_Task objective:_ Copy out the whole listing below exactly.

---- Data section

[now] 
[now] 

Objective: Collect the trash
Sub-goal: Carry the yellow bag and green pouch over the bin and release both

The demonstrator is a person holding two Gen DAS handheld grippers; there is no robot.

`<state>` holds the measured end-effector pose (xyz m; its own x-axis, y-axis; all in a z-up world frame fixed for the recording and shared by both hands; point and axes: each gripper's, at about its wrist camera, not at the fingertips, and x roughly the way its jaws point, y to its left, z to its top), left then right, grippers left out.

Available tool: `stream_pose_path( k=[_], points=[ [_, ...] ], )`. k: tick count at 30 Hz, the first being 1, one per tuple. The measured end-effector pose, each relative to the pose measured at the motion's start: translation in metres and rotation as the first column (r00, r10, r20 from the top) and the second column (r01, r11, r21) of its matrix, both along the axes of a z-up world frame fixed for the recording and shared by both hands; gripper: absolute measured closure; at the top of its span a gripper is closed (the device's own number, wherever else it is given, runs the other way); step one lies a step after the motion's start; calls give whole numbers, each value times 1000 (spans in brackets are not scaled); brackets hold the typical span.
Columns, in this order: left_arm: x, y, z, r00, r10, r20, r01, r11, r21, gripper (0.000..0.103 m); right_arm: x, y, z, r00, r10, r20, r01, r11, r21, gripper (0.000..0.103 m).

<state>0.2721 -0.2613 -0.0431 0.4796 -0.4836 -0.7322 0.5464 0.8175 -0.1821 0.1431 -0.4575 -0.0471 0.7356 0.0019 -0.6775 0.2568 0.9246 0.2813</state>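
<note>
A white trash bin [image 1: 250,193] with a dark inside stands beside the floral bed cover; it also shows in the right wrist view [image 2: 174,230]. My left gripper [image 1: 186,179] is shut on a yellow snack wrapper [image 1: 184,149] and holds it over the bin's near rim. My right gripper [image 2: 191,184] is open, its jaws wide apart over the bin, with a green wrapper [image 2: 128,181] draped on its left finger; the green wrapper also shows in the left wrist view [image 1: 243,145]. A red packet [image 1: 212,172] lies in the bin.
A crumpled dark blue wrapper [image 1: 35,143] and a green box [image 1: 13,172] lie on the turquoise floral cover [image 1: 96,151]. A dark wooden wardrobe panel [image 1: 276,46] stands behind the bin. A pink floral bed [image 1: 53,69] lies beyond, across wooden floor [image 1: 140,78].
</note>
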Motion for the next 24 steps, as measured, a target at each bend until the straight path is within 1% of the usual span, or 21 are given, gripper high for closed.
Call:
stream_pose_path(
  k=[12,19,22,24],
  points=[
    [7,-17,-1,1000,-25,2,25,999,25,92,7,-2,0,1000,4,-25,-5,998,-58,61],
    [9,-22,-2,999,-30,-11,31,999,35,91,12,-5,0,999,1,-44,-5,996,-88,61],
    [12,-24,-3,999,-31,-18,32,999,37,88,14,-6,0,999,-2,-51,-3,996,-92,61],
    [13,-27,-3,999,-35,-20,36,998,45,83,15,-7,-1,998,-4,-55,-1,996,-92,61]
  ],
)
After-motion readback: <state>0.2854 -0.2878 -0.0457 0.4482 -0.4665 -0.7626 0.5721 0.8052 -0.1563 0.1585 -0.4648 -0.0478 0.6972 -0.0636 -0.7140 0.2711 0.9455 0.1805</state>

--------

_Answer area:_
[now] 
[now] 

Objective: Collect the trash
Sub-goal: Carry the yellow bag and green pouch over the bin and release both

The demonstrator is a person holding two Gen DAS handheld grippers; there is no robot.

`<state>` holds the measured end-effector pose (xyz m; its own x-axis, y-axis; all in a z-up world frame fixed for the recording and shared by both hands; point and axes: each gripper's, at about its wrist camera, not at the fingertips, and x roughly the way its jaws point, y to its left, z to its top), left then right, grippers left out.

Available tool: `stream_pose_path( k=[_], points=[ [_, ...] ], )`. k: tick count at 30 Hz, the first being 1, one per tuple. The measured end-effector pose, each relative to the pose measured at the motion's start: translation in metres and rotation as the first column (r00, r10, r20 from the top) and the second column (r01, r11, r21) of its matrix, both along the axes of a z-up world frame fixed for the recording and shared by both hands; gripper: absolute measured closure; at the top of its span a gripper is closed (the device's own number, wherever else it is given, runs the other way); step one lies a step after the motion's start; calls give whole numbers, each value times 1000 (spans in brackets are not scaled); brackets hold the typical span.
Columns, in this order: left_arm: x, y, z, r00, r10, r20, r01, r11, r21, gripper (0.000..0.103 m); right_arm: x, y, z, r00, r10, r20, r01, r11, r21, gripper (0.000..0.103 m).

<state>0.2721 -0.2613 -0.0431 0.4796 -0.4836 -0.7322 0.5464 0.8175 -0.1821 0.1431 -0.4575 -0.0471 0.7356 0.0019 -0.6775 0.2568 0.9246 0.2813</state>
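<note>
A white trash bin [image 1: 250,193] with a dark inside stands beside the floral bed cover; it also shows in the right wrist view [image 2: 174,230]. My left gripper [image 1: 186,179] is shut on a yellow snack wrapper [image 1: 184,149] and holds it over the bin's near rim. My right gripper [image 2: 191,184] is open, its jaws wide apart over the bin, with a green wrapper [image 2: 128,181] draped on its left finger; the green wrapper also shows in the left wrist view [image 1: 243,145]. A red packet [image 1: 212,172] lies in the bin.
A crumpled dark blue wrapper [image 1: 35,143] and a green box [image 1: 13,172] lie on the turquoise floral cover [image 1: 96,151]. A dark wooden wardrobe panel [image 1: 276,46] stands behind the bin. A pink floral bed [image 1: 53,69] lies beyond, across wooden floor [image 1: 140,78].
</note>
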Motion for the next 24 steps, as measured, a target at each bend until the straight path is within 1% of the usual span, or 21 are given, gripper high for closed.
Call:
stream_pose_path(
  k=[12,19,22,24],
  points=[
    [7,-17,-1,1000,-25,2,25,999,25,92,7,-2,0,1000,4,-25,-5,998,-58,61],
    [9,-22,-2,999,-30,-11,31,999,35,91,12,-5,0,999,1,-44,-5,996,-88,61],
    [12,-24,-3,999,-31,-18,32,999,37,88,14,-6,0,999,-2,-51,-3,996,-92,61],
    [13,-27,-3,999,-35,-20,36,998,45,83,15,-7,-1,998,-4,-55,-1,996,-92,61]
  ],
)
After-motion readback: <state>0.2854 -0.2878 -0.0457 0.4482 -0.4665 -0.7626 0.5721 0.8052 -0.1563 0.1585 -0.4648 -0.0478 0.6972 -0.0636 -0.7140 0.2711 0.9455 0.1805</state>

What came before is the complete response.